One strategy you can implement is to put the content or the applications you need to update in the application storage directory and change the content of these folders downloading the files from the net, but you need to carefully study the security model of AIR. This kind of strategy have to be used carefully because the content stored in the application storage directory is not trusted, a good reason why to use this strategy is that you don’t want that the user has to be the admin for each single update. If you want to provide greater security you have to consider the Adobe Air Update framework http://labs.adobe.com/wiki/index.php/Adobe_AIR_Update_Framework because the AIR update process provides for digital signing of the application to ensure the update that the user receives is the one that the trusted author sent.

Security considerations
When you work with Rich Internet Applications security fails are still dangerous but the application runs in the browser sandbox so it can’t damage the end users machines.  Instead, when you are dealing with desktop applications you have to keep in mind that if you miss something form a security point of view, the PC on which the application is running may have serious issues and may be exposed to serious damages.
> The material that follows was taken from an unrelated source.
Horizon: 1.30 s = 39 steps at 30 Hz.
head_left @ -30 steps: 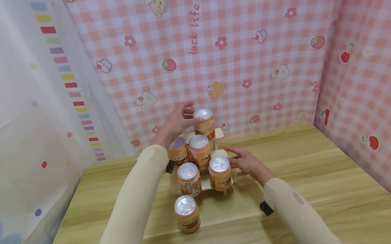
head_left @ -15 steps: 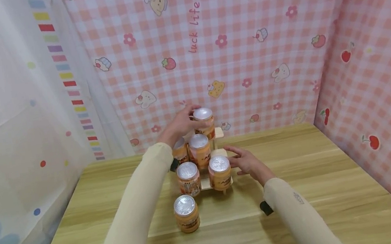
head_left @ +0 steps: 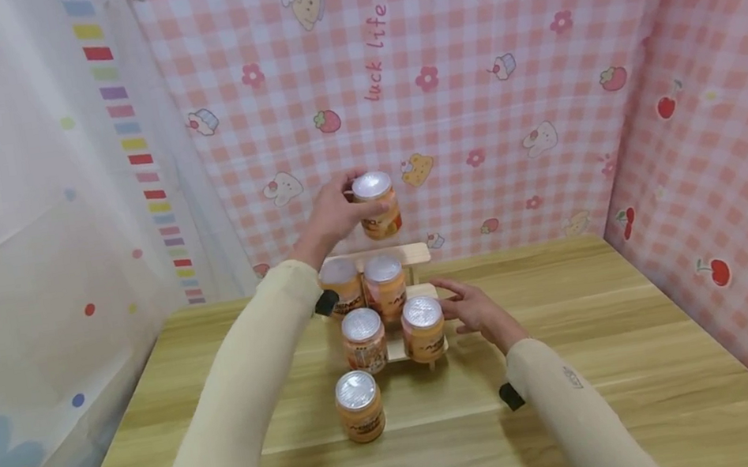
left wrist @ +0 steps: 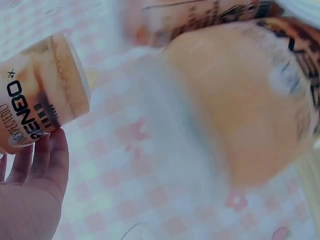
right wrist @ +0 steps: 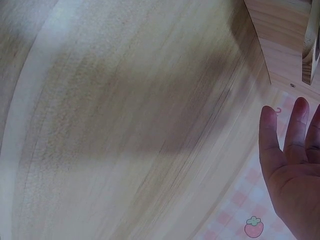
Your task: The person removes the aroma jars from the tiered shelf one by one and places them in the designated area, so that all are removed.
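gripping an orange, silver-topped can (head_left: 383, 222) with dark lettering, the left hand (head_left: 333, 211) pinches; the right hand (head_left: 476, 309) is spread.

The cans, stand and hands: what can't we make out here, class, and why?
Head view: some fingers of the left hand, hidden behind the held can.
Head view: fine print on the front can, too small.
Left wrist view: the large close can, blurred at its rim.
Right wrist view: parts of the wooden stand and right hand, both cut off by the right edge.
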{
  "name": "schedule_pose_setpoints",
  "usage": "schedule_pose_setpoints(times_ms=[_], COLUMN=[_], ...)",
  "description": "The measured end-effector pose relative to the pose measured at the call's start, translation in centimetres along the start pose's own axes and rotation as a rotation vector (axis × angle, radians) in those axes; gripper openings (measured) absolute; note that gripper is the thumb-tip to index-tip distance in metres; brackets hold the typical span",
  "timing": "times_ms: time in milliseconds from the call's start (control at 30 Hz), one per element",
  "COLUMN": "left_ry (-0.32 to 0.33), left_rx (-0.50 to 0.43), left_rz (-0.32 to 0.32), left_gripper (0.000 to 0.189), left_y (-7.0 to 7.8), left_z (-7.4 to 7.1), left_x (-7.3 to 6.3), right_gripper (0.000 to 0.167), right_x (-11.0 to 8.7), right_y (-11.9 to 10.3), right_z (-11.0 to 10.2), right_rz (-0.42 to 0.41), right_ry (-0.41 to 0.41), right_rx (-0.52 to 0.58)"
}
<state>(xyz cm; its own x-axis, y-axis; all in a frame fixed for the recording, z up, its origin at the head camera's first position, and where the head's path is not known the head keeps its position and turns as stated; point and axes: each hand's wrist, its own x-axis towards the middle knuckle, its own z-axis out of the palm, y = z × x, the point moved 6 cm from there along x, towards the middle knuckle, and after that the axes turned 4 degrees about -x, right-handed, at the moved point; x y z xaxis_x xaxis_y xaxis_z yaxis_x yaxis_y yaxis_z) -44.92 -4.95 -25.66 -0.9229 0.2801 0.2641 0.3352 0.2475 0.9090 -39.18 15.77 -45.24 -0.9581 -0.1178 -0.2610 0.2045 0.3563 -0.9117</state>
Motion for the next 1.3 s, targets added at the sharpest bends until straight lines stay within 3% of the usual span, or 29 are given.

For instance example an AIR application can be compromised when using external data or content and the following points need to be avoided as much as possible:

• Using data from a network source to determine file name
• Using data from a network source in order to determine paths of installation folders
• Using data from a network source to construct an URL that the application uses to send private information’s

Another security consideration that an AIR developer has to follow is the storage of user credentials.  If these data are not securely stored then your application can become a mean for the loss of secure data.  When dealing with these kind of data use the EncryptdLocalStore offered by the AIR runtime. Moreover the following are two good starting points when dealing with user credentials or private data:

• Don’t send these data over the net if the destination is not trusted
• Never provide a default password to the application, leave to the user the task to define it otherwise people who already know the default password can address security attacks easily.
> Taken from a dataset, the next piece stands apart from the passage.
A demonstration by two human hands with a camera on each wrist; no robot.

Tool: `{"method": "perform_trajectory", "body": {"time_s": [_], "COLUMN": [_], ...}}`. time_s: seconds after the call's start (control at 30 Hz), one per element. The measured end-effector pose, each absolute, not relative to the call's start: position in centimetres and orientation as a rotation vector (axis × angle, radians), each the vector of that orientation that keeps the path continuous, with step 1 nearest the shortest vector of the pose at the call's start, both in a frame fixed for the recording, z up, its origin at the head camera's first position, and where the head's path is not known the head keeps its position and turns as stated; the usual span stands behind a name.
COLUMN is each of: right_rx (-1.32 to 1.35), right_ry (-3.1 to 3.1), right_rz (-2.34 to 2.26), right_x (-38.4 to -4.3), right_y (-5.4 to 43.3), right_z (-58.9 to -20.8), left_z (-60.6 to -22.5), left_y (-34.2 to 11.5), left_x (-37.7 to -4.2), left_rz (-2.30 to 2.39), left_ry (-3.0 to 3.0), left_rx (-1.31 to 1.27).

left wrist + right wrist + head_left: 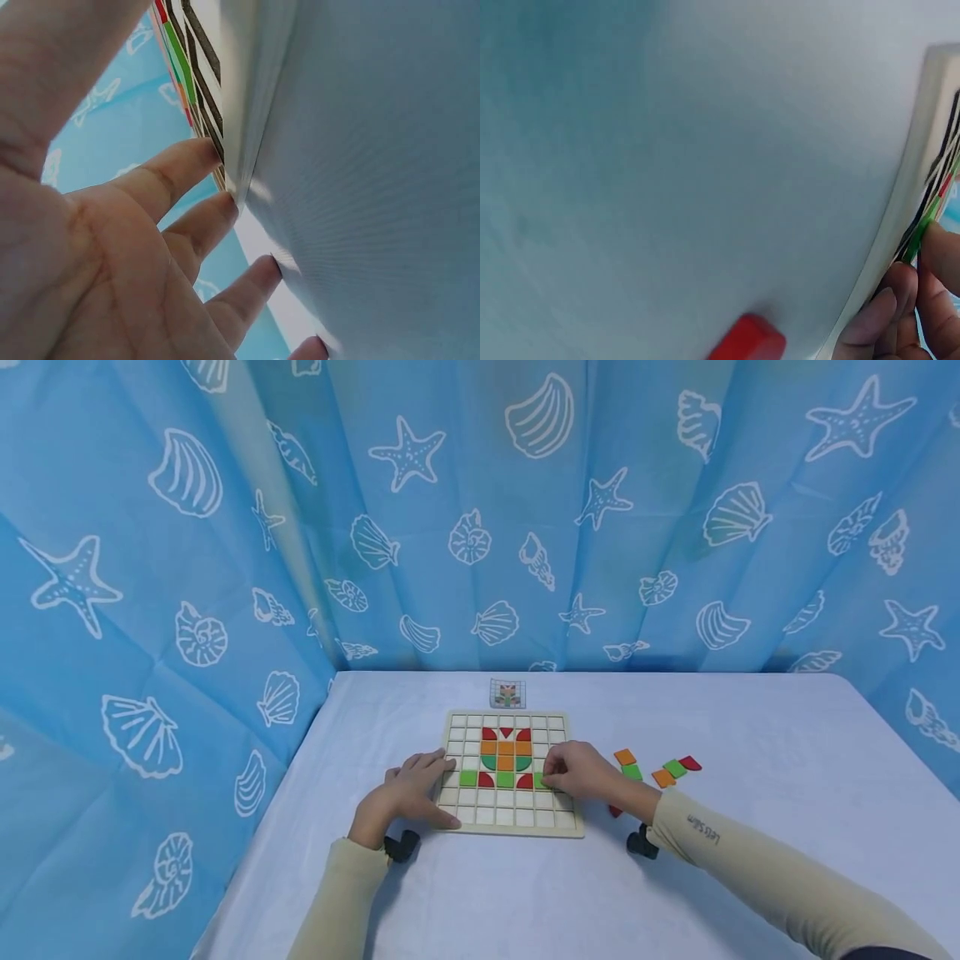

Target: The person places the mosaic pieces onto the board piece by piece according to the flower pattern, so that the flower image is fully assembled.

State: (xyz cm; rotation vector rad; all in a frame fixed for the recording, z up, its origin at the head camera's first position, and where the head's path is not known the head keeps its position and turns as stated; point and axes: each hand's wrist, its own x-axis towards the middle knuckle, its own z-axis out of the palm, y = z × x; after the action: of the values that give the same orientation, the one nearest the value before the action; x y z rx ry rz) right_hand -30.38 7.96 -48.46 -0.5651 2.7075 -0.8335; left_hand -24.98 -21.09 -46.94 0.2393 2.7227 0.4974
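Note:
A pale wooden grid board [485, 816] lies on the table, with red, orange and green tiles set in a symmetric pattern. My left hand [411, 789] rests along the board's left edge, fingers spread. In the left wrist view, fingertips [206, 152] touch the board's rim. At the board's right side, my right hand [581, 770] pinches a light green square tile [539, 781] in the row holding the lower red pieces. The right wrist view shows that green tile [921, 234] between thumb and fingers, low against the grid; whether it is fully seated I cannot tell.
A small pattern card [507, 693] lies behind the board. Right of it are loose tiles: an orange square [624, 757], a green square [675, 768], a red quarter-round [690, 763] and others partly behind my right arm. A shell-printed blue curtain [465, 585] hangs behind the table.

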Motion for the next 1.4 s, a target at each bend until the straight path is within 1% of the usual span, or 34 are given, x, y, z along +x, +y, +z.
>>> {"method": "perform_trajectory", "body": {"time_s": [0.27,1.07,1.23,1.4], "right_rx": [-0.522,-0.529,-0.589,-0.666], "right_ry": [2.657,2.563,2.526,2.438], "right_rz": [-0.871,-0.902,-0.965,-1.073], "right_x": [-30.4,-31.2,-31.4,-31.9], "right_y": [8.0,8.2,8.6,10.3], "right_z": [-48.3,-48.3,-48.4,-47.6], "left_z": [-46.9,-47.1,-47.1,-47.1], "left_y": [-21.1,-21.3,-21.4,-21.3], "left_x": [-25.0,-25.2,-25.3,-25.3], "left_rz": [0.494,0.447,0.444,0.447], "left_ry": [2.722,2.731,2.733,2.733], "left_rx": [0.244,0.242,0.242,0.248]}}
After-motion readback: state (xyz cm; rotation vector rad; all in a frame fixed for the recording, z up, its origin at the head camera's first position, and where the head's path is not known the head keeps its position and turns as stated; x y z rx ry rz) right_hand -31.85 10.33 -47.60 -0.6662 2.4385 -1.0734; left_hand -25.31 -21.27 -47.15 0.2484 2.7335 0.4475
Generally the update of an application is provided in order to add new features or in order to fix bugs or security issues. There is a way to perform attacks known as “Downgrade attack” that can be addressed also to an AIR application.
The AIR runtime, when you install an application, by default checks if the application is already installed and makes a comparison between the installed version and the new one. The comparison is performed on the string that represents the version of the application so everybody that knows a security issue on the previous version of your application can release a holder version with a new version number.  In order to avoid this issue it is a good practice to make the version checking in the source code of the application against a version file stored on the net, in this way you can guarantee that the correct version is installed on the user machine.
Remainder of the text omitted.